Cybersecurity investments are set to soar in the next few years, and there are plenty of reasons why. As smart cities evolve and more devices get connected to the Internet of Things, the threat vectors across the country multiply.
According to IDC, worldwide revenues for security-related hardware, software and services will grow to $101.6 billion in 2020, up from $73.7 billion in 2016. That’s in line with a similar forecast from Gartner, which expects spending on information security products and services to reach $86.4 billion in 2017 and $93 billion in 2018.
Speakers at a recent panel discussion held during the Chicago Ideas Week festival, “Hacking our Defenses: The Future of Cybersecurity,” laid out four things organizations can do to enhance their cybersecurity posture. To stay ahead of malicious actors, the panelists said, organizations should practice better cyber hygiene, work with outside experts to test their vulnerabilities, think about threats from emerging technologies and hire more IT security talent.
Sometimes, organizations unintentionally make themselves less secure. For example, in February 2016, Hollywood Presbyterian Medical Center was hit with a ransomware attack that took down the hospital’s computer systems for a week and reportedly forced ambulances to be diverted to other hospitals. The hospital eventually paid $17,000 worth of bitcoin and got access to its systems, which may have been compromised by an employee who clicked on an email link.
“Even without malicious intent, we are on borrowed time,” said Joshua Corman, co-founder of I Am The Cavalry, a grassroots organization focused on where computer security intersects with medical devices, automobiles, home electronics and public infrastructure.
Yet the future isn’t all bleak. “For every one nefarious bad guy, there are hundreds of individuals who spend every moment of their day to maintain safety and security,” said Natalie Vanatta, a cyber research scientist and assistant professor at the Army Cyber Institute.
Here are the four keys the panelists laid out to improve cybersecurity:
1. Practice Basic Cybersecurity Hygiene
Most hacks don’t require sophisticated tools and skills, said Nicholas Percoco, CISO of data analytics startup Uptake. Often, they result from weak password security and poor software patch management.
“Every time there is a security update it is vitally important that you update your phones and computers to maintain your safety and security,” said Percoco, who also founded THOTCON, the annual hacking and security conference.
Panelists said users should consider using multi-factor authentication for the most important data and apps as well as a password manager. Organizations should never buy an IoT device that isn’t patchable, Corman said, since any connected device is potentially exposed to hackers.
Finally, the panelists said users should be careful what they share on social media, as that information can be used to target those in your digital network. Vanatta said organizations should teach younger generations to understand the consequences of risky online behavior, just as they do for the physical world.
2. Recruit a Cyber Red Team
Organizations need to employ more red teams, which are independent groups that challenge an organization to improve its effectiveness, often by providing “alternative analysis” that questions an organization’s assumptions and policies. Every senior leader likes to say their members are encouraged to think divergently and critically about the organization and voice dissent, explained panelist Micah Zenko, a senior fellow at Chatham House.

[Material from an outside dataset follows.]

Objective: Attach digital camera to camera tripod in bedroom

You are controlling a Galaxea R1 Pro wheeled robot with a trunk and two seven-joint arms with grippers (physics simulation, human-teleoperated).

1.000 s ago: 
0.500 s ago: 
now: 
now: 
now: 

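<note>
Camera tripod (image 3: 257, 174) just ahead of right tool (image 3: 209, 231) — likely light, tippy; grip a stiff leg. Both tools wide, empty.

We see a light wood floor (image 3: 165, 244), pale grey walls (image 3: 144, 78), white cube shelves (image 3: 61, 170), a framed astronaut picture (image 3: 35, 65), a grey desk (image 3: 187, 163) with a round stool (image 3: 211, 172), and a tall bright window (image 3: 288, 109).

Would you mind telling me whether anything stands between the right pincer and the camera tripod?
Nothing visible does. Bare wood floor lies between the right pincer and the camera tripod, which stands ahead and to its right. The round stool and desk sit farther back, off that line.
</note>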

Yet Zenko noted that mavericks are often hunted down and killed. People know this, which is why groupthink is so pervasive.

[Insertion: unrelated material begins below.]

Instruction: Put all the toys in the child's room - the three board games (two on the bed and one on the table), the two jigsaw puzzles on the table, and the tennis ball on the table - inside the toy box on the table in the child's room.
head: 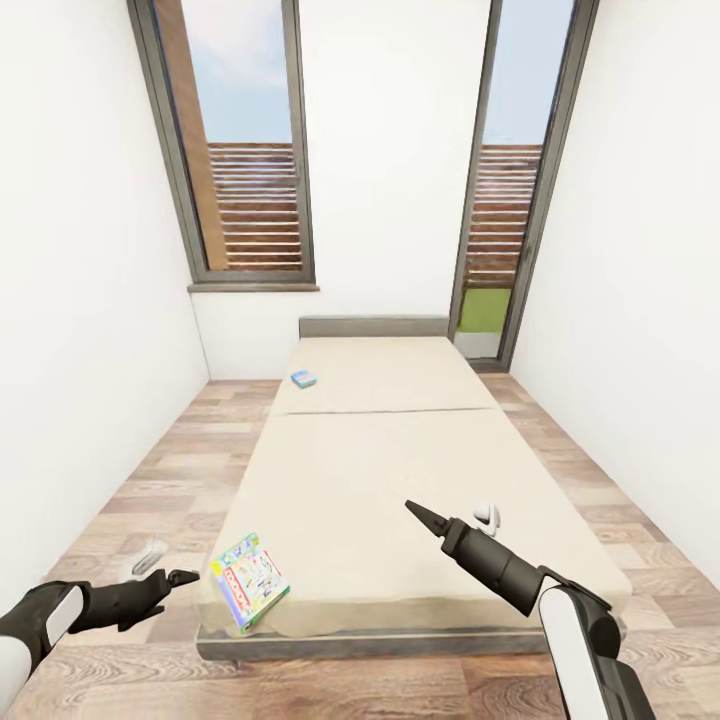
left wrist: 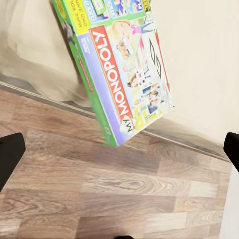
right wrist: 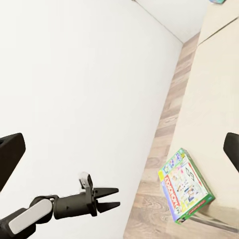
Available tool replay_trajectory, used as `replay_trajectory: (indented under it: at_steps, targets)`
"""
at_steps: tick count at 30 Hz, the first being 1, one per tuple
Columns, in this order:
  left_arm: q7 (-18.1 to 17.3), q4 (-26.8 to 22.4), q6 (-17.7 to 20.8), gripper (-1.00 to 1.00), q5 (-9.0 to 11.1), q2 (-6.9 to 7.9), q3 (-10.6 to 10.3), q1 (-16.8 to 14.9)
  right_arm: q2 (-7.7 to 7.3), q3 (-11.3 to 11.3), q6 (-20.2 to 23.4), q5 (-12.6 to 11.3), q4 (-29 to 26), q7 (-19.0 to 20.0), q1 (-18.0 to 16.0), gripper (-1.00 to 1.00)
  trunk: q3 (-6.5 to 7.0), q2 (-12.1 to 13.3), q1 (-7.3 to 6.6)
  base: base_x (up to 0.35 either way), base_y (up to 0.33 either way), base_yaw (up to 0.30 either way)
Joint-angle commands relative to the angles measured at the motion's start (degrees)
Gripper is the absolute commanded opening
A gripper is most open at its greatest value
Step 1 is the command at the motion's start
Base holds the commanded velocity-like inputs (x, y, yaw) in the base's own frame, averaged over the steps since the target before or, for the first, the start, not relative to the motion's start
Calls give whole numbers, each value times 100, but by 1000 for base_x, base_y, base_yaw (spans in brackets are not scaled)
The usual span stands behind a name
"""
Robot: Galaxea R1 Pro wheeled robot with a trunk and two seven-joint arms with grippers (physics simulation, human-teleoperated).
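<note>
Board games counted: two on the bed.
Game one: flat rectangular box in white and green with a red "MY MONOPOLY" banner (head: 249, 582), lying at the near left corner of the mattress, one corner overhanging the edge above the floor; seen close in the left wrist view (left wrist: 119, 64) and smaller in the right wrist view (right wrist: 186, 185).
Game two: small blue flat box (head: 304, 379), far up the mattress on its left side, near the headboard; print too small to read.
Bed: one, large and low, beige mattress on a grey frame with a grey headboard (head: 400, 450); near edge of frame partly hidden by the right arm.
Left gripper: black, two-fingered (head: 183, 577), just left of the Monopoly box, apart from it; jaws nearly closed with a narrow gap, holding nothing, confirmed in the right wrist view (right wrist: 112, 197).
Right gripper: black (head: 415, 511), over the mattress, right of centre; jaws drawn together to a point, holding nothing.
Floor: wood planks (head: 150, 480), both sides of the bed.
Windows: two tall dark-framed panes (head: 245, 150), behind the headboard.
</note>
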Motion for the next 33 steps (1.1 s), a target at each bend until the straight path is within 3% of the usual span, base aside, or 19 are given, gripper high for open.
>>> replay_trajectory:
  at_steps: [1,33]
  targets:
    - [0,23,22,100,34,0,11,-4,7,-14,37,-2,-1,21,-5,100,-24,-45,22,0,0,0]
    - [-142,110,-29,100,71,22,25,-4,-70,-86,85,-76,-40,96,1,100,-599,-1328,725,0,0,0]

“You can't grade your own homework,” said Zenko, author of Red Team: How to Succeed by Thinking Like the Enemy. “There are systemic risks that you face. You have no idea what they are, and on your own you will not find them.”
Therefore, every organization should recruit a red team that will counteract its command climate (i.e., management in the corner office), challenge conventions and assume the adversarial perspective. In other words, because organizations can’t abolish their cognitive biases and can’t see their security blind spots, they should hire outside people who can.
3. Think About Future Tech Trends
In the future, a host of devices and machines will continuously influence each other, explained Vanatta, who examines technology in society today to determine how it will evolve and affect us in the future. Vanatta said organizations should ask how they will want to use technology in the future and what kinds of threats will manifest themselves as a result. Her team envisions the steps an organization can take now to prevent those kinds of vulnerabilities.
For example, supply chain management departments should explore risk management strategies as they automate systems, and should consider what kinds of opportunities hackers will have as they rely on fewer human controls.
Cisco Systems has taken some of what Vanatta’s team does and incorporated it into its Hyperinnovation Living Labs. Forecasting threats will require academia, industry, nonprofit think tanks and governments to work together to craft a body of knowledge to thwart malicious cybercrime.
4. Be the Calvary by Hiring Cybersecurity Talent
In the wake of a cyberattack, “if the calvary isn't coming, that is both demoralizing and empowering,” Corman said. “If you know there is no one to save you, it falls to you.”
Organizations should hire more qualified IT security personnel. “Our dependence on connected technology has grown a lot faster than our ability to secure it,” Corman said. “There are more janitors than full-time qualified IT security personnel employed in hospitals.”
Organizations need to learn from failures, assume vulnerability and take preventative action, the group recommends.
And don’t forget, Corman adds, “With great connectivity comes great responsibilities.”